##### AVAILABLE RECORDS

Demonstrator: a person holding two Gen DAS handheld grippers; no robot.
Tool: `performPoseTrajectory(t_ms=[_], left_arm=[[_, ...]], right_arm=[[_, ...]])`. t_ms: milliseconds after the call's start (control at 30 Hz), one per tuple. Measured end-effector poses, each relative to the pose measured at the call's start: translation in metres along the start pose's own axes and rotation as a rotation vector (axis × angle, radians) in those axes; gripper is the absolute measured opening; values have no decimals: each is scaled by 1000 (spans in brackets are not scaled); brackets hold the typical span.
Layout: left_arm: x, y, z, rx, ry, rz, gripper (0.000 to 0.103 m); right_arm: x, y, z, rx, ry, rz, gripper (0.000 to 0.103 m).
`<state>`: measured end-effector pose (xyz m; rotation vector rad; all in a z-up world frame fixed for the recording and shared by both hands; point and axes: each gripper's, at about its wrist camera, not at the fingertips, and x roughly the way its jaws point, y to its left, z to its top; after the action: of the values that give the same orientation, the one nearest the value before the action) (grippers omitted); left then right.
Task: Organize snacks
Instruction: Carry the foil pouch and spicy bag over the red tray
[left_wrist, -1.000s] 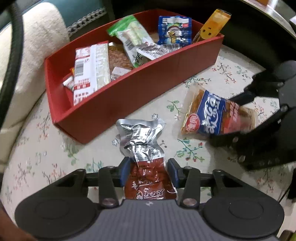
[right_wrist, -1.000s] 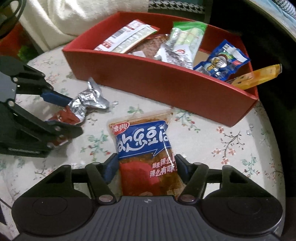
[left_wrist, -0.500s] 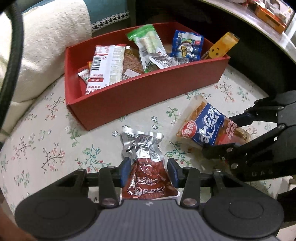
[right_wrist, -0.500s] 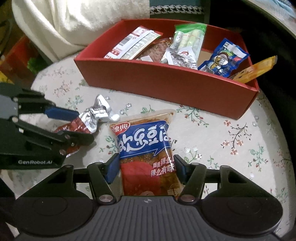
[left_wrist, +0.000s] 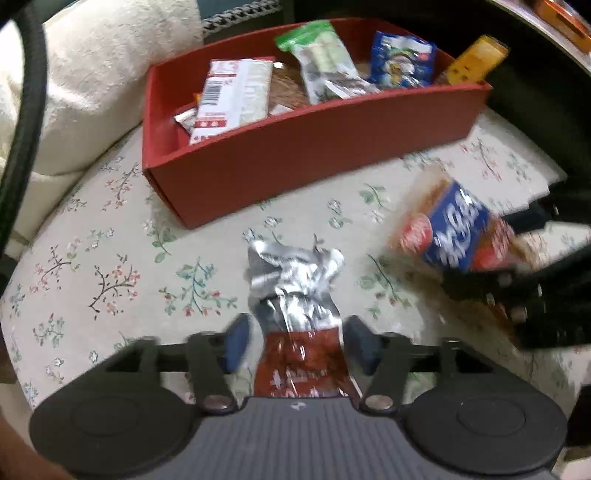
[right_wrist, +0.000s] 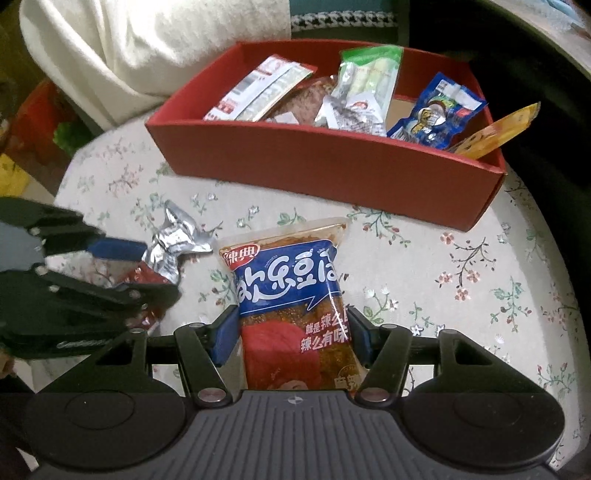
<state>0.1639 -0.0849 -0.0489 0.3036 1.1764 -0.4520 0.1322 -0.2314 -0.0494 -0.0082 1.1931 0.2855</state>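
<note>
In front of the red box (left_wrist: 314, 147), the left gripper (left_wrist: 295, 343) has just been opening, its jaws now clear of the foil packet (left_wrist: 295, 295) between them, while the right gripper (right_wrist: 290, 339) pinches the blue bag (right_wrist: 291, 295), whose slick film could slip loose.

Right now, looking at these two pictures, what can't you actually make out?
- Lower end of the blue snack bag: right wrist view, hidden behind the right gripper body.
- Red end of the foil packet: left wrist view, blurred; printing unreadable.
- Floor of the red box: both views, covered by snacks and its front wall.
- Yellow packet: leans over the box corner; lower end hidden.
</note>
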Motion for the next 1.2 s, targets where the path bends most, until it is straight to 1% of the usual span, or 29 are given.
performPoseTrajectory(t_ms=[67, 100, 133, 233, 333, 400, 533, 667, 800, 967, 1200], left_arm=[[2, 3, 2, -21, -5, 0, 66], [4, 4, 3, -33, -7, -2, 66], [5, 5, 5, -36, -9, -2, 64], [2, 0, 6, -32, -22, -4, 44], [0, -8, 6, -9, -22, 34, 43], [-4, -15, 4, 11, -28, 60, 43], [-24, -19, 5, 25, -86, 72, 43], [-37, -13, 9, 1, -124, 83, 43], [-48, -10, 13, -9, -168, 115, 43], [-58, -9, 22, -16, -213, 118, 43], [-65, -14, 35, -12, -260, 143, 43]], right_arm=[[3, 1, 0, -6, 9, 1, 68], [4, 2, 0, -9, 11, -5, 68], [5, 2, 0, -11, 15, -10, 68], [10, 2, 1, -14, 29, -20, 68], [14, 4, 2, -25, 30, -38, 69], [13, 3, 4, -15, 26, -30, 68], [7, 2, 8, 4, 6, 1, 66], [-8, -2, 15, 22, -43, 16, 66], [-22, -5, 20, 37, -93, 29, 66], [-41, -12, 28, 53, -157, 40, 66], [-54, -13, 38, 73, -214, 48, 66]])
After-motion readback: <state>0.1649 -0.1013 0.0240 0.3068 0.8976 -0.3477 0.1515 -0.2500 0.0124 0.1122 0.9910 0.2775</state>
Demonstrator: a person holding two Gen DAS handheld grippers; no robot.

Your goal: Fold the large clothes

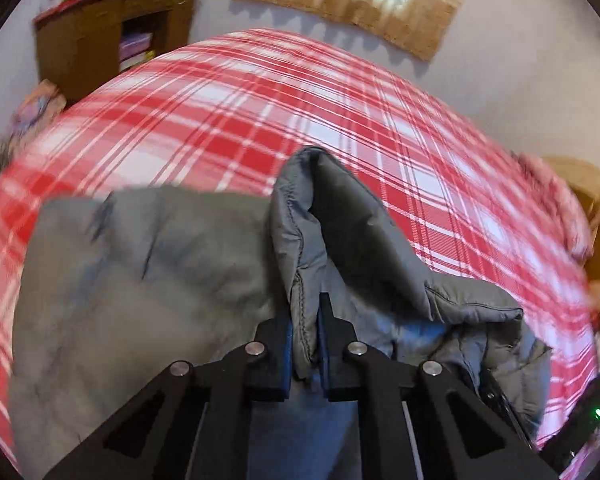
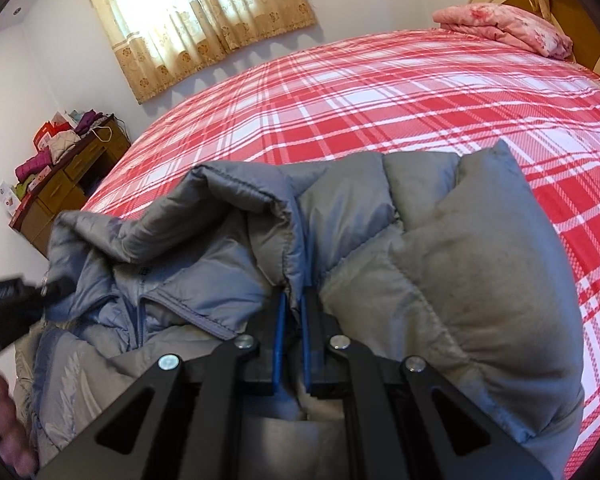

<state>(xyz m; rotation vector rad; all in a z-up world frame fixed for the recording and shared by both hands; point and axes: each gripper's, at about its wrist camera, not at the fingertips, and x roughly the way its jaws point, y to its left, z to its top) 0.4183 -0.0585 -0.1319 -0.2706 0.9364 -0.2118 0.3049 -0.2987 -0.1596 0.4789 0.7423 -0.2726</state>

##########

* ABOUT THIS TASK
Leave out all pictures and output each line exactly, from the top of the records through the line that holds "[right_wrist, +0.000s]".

* ANSWER SECTION
Demonstrator: a person holding two Gen DAS handheld grippers; no robot.
Tool: `performPoseTrajectory(t_ms=[_], left_arm=[[_, ...]], right_arm=[[_, ...]])`. t_ms: milliseconds after the call's start (control at 30 Hz), one per tuple. Measured end-effector poses, each relative to the pose measured at the call's start: translation in metres along the start pose's own axes and rotation as a rotation vector (axis × angle, radians) in those axes; gripper is the absolute measured opening; values have no decimals: each is scaled by 1000 (spans in brackets are not scaled); brackets hold the typical span.
Layout: left_arm: x, y, z, rx, ry, rz, gripper (0.000 to 0.103 m); right_arm: x, y, z, rx, ry, rz, gripper (0.000 to 0.103 m).
`<state>`: measured end-effector pose (xyz m; rotation vector rad; all in a z-up world frame fixed for the recording and shared by both hands; point and axes: each gripper's, at about its wrist camera, not at the fingertips, and x roughly the way its jaws point, y to its left, z to its top; after the action: of the values that give the same orientation, the one nearest the value before the action) (grippers omitted); left then right.
Task: Organize snacks
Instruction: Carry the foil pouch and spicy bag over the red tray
[left_wrist, -1.000s] 
[right_wrist, -1.000s] 
[left_wrist, -0.500s] 
[right_wrist, -0.500s] 
[left_wrist, +0.000s] 
[right_wrist, +0.000s] 

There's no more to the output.